The complexity threshold is real, and the talk and the post should both acknowledge it. The claim is not “every line of AI-generated code needs a harness.” The claim is past a complexity threshold, harness-in-parallel is the only arrangement that ships.

The threshold is roughly: any product whose correctness cannot be summarized in a paragraph. Any product with state that persists across operations. Any product with non-deterministic outputs (LLM in the loop). Any product where the cost of being subtly wrong exceeds the cost of being obviously broken — which is most production systems, and basically every system in regulated or public-sector contexts.

For those products, harness-in-parallel is the floor, not the ceiling.


Part VIII: The Tester’s Craft, Centered

There is a payoff in this story that the audience for this talk specifically needs to hear, because they will hear it nowhere else and they have been hearing the opposite for years.

The discipline of harness engineering is not an automation discipline. It is not a tooling discipline. It is a design discipline, and the people best equipped to do it are the people who have been quietly developing the relevant intuitions for decades — the testers who learned the hard way what “correct” looks like in a real system, what fails silently, what fails loudly, what edges to push on, what the model in the user’s head differs from the model in the code.

That craft has been undervalued because it lived downstream. The product was the prestige artifact. The test suite was the cleanup crew.

The inversion moves that craft to the center. Not as promotion. Not as career-coaching reassurance. As architectural fact. The thing the tester knows how to do — design a constraint surface that captures what correct means in this domain — is the thing the rest of the product now depends on existing.

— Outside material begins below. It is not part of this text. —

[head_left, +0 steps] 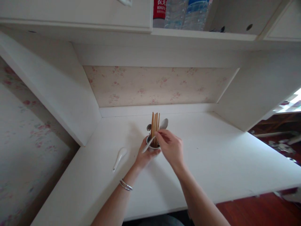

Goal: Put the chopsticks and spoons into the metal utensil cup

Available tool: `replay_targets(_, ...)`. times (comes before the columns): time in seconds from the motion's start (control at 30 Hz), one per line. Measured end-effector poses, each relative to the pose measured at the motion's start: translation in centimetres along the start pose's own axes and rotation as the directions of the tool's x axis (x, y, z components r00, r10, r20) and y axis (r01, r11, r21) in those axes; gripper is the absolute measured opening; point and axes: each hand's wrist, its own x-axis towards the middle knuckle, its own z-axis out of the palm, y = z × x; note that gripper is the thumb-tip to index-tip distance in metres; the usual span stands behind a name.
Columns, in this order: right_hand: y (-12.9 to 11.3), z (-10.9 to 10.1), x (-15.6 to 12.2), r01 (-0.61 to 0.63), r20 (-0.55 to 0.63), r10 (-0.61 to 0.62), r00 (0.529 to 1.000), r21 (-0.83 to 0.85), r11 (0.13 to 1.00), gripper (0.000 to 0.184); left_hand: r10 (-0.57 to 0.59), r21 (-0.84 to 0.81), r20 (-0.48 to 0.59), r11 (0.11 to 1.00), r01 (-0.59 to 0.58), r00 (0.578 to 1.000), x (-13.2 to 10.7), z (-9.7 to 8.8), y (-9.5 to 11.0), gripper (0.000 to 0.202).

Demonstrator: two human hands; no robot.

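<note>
My left hand (pixel 144 157) is wrapped around a small cup (pixel 154 148) that stands on the white desk. Several wooden chopsticks (pixel 155 124) stick up out of the cup. Two metal spoons show with them: a small one (pixel 149 127) at the left and a larger one (pixel 164 123) behind my right hand (pixel 171 146). The fingertips of that hand pinch a slim pale spoon (pixel 148 145), slanting across the cup's rim with its lower end to the left. A white soup spoon (pixel 120 158) lies on the desk, left of my left hand.
The white desk (pixel 211 153) has side panels at left and right and a floral back panel (pixel 150 86). Above it hangs a cabinet (pixel 75 12), its open section holding plastic bottles (pixel 176 14). A reddish floor (pixel 261 210) shows at the lower right.
</note>
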Motion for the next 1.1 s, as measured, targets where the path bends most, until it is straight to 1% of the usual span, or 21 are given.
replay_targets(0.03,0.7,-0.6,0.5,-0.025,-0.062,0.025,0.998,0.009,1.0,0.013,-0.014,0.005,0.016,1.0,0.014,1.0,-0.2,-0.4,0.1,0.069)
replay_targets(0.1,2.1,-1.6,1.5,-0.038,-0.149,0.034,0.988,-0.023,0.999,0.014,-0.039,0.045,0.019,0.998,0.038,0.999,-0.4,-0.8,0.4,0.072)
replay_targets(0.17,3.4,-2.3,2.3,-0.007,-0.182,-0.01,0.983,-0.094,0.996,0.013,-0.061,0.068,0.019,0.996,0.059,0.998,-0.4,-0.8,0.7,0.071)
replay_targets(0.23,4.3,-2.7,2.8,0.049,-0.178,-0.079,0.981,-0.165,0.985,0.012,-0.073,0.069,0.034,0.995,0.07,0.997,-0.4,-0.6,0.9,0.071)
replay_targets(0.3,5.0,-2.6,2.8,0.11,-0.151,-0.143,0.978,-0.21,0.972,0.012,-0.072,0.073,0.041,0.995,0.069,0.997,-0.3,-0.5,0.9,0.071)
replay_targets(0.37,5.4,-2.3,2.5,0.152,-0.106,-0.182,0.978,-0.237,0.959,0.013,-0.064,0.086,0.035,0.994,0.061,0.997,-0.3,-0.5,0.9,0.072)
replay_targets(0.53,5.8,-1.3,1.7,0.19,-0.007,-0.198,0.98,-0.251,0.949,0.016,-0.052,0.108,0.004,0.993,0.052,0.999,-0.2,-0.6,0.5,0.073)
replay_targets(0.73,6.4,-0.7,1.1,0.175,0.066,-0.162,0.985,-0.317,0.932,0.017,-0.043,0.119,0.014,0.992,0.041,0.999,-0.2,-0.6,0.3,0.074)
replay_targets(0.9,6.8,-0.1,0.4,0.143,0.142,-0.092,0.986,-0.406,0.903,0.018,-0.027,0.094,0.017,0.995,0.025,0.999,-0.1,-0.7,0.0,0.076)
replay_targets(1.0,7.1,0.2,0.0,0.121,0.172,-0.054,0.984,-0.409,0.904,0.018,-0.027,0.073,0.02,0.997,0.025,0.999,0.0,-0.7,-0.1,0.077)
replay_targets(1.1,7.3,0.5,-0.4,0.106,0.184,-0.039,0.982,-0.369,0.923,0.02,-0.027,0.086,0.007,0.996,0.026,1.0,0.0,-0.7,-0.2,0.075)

The teams that internalize this will move faster than teams that don’t. Not because their testers got better. Because they noticed that their testers were already the people best positioned to do the highest-leverage work in the AI era, and they reorganized around that fact.

The teams that do not internalize it will keep treating harness work as overhead, will keep grabbing Playwright off the shelf, will keep generating plausible-looking documentation that does not match the code, and will keep wondering why their AI velocity charts look great while their systems quietly stop meaning what anyone thought they meant.


Conclusion

The previous essay said the harness is the product. This one sharpens that: the harness is the spec, the documentation, the audit, the feedback target, and the only durable artifact in the system. The product is what gets birthed into it.

The discipline that produces the harness is its own craft. It is not TDD. It is not Playwright. It is not test automation. It is the act of deciding what correct means for this specific system, encoded as something executable, observable, and inferable — designed in parallel with each feature, never downstream, never as a phase, never as an afterthought.

In the AI era, that discipline is no longer optional. Past a real complexity threshold, products that do not invest in it cannot ship — not because they will ship slower, but because they will ship something nobody can verify is the thing they meant to build.

Ship the harness. Birth the product. Then do it again, next feature, in parallel.


This essay is the second in a thread that started with “The Harness Is The Product” and connects directly to “Tests as Living Documentation”, which describes the Koru implementation of the four-role collapse in concrete terms.